Rossi, ottimo artigiano del genere biografico, si dilunga spesso nel descrivere atteggiamenti che messi addosso a una persona qualunque verrebbero presumibilmente catalogati come folli, ma che fanno invece di Patton l’iconoclasta di cui si è fin qui detto. Uno che ha deciso che mescolare i generi era il solo modo per fare musica rock dopo che già sembrava fosse stato già detto tutto. Uno che passa con la stessa naturalezza dal condividere il palco con Dave Lombardo come con Bjork, che reinterpreta le colonne sonore, per altro dopo aver lavorato con il maestro Morricone, come i classici della canzone italiana, un crooner, un rapper, un cantante grindcore, un pazzo scatenato che prende il successo da rockstar e lo butta nel cesso, pur di continuare a essere un uomo libero, un artista libero. Leggere le pagine scritte da Rossi invoglia a andare a ascoltare tutto quanto Patton ha fatto fin qui, sicuri che nel mentre starà facendo qualcos’altro di folle e di geniale, scrivendo ottima musica da eseguire con qualche improbabile collaboratore. Un capitolo a parte, anzi, diversi capitoli a parte, occupa la poetica dei testi di Patton, deliranti e surreali, ma capaci di raccontare l’America come solo ai grandi riesce.

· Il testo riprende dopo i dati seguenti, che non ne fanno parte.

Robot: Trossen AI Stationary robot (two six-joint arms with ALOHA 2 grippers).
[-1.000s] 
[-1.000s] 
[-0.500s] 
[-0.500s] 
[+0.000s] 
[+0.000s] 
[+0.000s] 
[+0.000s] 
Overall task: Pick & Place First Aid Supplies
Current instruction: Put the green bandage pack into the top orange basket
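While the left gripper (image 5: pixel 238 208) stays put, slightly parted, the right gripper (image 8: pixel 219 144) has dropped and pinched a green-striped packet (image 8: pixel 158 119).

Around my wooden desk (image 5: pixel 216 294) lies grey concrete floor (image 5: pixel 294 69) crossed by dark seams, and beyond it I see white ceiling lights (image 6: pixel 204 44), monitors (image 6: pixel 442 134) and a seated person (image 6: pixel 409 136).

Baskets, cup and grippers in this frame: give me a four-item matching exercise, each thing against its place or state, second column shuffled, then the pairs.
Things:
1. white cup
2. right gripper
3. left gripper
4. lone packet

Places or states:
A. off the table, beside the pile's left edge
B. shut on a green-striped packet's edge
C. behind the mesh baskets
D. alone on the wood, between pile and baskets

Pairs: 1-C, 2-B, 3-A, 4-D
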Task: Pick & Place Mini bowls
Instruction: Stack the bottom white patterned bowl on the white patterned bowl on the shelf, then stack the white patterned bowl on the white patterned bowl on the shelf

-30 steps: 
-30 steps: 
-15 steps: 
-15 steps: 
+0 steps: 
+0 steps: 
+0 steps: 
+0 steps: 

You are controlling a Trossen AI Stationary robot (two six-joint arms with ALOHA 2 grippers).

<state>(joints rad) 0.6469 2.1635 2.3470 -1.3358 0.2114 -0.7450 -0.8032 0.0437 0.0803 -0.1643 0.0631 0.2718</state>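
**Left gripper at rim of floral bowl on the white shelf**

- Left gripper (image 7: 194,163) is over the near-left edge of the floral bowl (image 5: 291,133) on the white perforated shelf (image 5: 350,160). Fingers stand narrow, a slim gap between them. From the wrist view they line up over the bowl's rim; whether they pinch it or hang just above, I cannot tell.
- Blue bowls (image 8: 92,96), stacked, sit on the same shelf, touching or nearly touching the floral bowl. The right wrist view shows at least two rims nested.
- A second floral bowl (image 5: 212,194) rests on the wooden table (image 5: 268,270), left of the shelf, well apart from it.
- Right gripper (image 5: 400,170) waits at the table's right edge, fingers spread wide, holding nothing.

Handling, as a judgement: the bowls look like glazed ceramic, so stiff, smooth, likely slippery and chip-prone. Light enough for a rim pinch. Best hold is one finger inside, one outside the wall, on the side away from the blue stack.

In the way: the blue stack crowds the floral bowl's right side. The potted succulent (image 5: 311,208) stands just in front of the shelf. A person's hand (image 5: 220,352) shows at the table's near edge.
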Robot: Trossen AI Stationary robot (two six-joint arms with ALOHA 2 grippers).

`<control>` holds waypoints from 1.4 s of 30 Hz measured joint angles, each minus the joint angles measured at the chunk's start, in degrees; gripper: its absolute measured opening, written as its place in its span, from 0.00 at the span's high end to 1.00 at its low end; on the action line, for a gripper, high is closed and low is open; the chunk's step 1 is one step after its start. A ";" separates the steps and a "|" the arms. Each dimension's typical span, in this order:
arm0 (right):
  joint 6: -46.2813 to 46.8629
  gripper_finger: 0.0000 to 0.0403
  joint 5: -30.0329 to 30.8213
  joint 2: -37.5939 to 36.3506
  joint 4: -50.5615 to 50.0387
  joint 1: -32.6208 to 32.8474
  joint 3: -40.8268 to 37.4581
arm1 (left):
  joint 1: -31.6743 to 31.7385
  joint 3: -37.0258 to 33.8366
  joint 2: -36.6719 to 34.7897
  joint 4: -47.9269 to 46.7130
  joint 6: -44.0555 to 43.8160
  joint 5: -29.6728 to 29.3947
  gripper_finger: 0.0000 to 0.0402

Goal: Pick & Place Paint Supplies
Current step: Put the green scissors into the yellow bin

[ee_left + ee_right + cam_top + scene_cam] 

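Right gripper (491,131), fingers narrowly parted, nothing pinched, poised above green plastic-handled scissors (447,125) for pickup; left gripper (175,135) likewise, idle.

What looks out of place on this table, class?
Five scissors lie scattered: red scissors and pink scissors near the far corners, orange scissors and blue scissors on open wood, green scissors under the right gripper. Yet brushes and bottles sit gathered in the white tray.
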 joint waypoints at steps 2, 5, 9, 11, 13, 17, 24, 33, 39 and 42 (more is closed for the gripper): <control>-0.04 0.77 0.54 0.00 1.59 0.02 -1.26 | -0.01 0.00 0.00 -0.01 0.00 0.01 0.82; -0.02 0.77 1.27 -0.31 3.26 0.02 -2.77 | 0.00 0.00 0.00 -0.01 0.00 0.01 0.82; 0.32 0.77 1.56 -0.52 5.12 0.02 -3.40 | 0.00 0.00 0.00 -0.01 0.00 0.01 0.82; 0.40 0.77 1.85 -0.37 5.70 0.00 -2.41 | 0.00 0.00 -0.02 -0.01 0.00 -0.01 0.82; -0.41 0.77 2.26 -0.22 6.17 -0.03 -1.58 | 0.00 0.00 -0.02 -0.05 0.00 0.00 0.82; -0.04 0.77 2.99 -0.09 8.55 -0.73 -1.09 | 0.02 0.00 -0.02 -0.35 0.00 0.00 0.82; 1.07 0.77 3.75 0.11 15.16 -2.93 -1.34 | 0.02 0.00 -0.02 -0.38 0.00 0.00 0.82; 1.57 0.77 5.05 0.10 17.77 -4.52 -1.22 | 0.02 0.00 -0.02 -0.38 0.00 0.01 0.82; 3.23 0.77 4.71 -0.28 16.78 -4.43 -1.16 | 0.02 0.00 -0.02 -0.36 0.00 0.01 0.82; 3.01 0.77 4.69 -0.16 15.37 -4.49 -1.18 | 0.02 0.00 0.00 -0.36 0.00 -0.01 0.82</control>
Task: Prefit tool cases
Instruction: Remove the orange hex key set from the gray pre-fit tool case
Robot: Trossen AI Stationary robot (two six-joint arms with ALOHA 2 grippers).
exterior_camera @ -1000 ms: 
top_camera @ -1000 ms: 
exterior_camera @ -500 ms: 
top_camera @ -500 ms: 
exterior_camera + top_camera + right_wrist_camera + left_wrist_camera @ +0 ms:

Difficile stabilire se Patton sia in effetti il miglior cantante rock di tutti i tempi. Difficile quanto inutile. Di fatto è una voce incredibile e incredibile è quel che quella voce riesce a riprodurre.
Dio salvi Mike Patton, quindi, sempre che riuscirà a resistere a tutte le bestemmie che gli rivolge dal palco durante il suoi concerti.